-- What you need to do --
Which lines of the data below include the string "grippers"? Return each of them.
Collected data: Begin
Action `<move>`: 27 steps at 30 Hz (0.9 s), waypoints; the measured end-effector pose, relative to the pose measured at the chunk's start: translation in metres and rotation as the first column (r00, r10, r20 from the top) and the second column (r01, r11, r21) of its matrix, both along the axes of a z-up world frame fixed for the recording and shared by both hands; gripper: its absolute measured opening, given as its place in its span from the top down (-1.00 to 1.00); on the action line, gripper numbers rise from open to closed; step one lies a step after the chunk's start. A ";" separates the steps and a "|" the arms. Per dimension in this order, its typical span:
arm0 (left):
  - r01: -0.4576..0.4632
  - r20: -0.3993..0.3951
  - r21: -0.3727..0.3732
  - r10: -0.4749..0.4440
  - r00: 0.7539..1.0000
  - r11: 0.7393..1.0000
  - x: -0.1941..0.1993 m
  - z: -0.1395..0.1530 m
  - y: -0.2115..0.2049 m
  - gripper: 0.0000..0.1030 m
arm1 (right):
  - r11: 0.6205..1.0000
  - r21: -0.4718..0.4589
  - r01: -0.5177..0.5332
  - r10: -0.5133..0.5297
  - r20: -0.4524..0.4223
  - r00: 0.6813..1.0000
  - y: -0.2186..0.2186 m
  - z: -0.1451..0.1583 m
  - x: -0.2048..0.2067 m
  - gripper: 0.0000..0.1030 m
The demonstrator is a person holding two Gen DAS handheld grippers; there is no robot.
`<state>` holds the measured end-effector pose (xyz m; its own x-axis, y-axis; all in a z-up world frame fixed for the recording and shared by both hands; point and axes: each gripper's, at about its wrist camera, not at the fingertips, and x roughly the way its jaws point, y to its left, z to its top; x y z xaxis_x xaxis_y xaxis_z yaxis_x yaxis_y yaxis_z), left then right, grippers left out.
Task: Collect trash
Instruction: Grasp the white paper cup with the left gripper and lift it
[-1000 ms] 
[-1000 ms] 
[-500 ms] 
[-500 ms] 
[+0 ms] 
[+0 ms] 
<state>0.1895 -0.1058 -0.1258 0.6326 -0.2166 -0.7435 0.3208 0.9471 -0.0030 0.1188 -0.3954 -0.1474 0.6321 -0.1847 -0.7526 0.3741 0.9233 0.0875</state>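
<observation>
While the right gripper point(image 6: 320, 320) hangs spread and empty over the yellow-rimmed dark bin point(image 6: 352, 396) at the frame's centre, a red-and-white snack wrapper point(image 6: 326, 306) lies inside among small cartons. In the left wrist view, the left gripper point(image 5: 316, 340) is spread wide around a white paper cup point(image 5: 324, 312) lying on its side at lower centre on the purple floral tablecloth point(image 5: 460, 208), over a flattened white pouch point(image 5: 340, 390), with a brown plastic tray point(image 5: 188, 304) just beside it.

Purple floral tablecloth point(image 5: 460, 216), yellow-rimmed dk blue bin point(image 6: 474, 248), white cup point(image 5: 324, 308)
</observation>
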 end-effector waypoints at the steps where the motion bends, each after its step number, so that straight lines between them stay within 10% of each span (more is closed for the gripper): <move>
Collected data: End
-- Finished task --
The demonstrator is a person holding two Gen DAS handheld grippers; there is no robot.
`<state>` holds the measured end-effector pose (xyz m; its own x-axis, y-axis; all in a z-up world frame fixed for the recording and shared by both hands; point and axes: each gripper's, at about its wrist camera, not at the fingertips, and x roughly the way its jaws point, y to its left, z to its top; x y z xaxis_x xaxis_y xaxis_z yaxis_x yaxis_y yaxis_z), left then right, grippers left out.

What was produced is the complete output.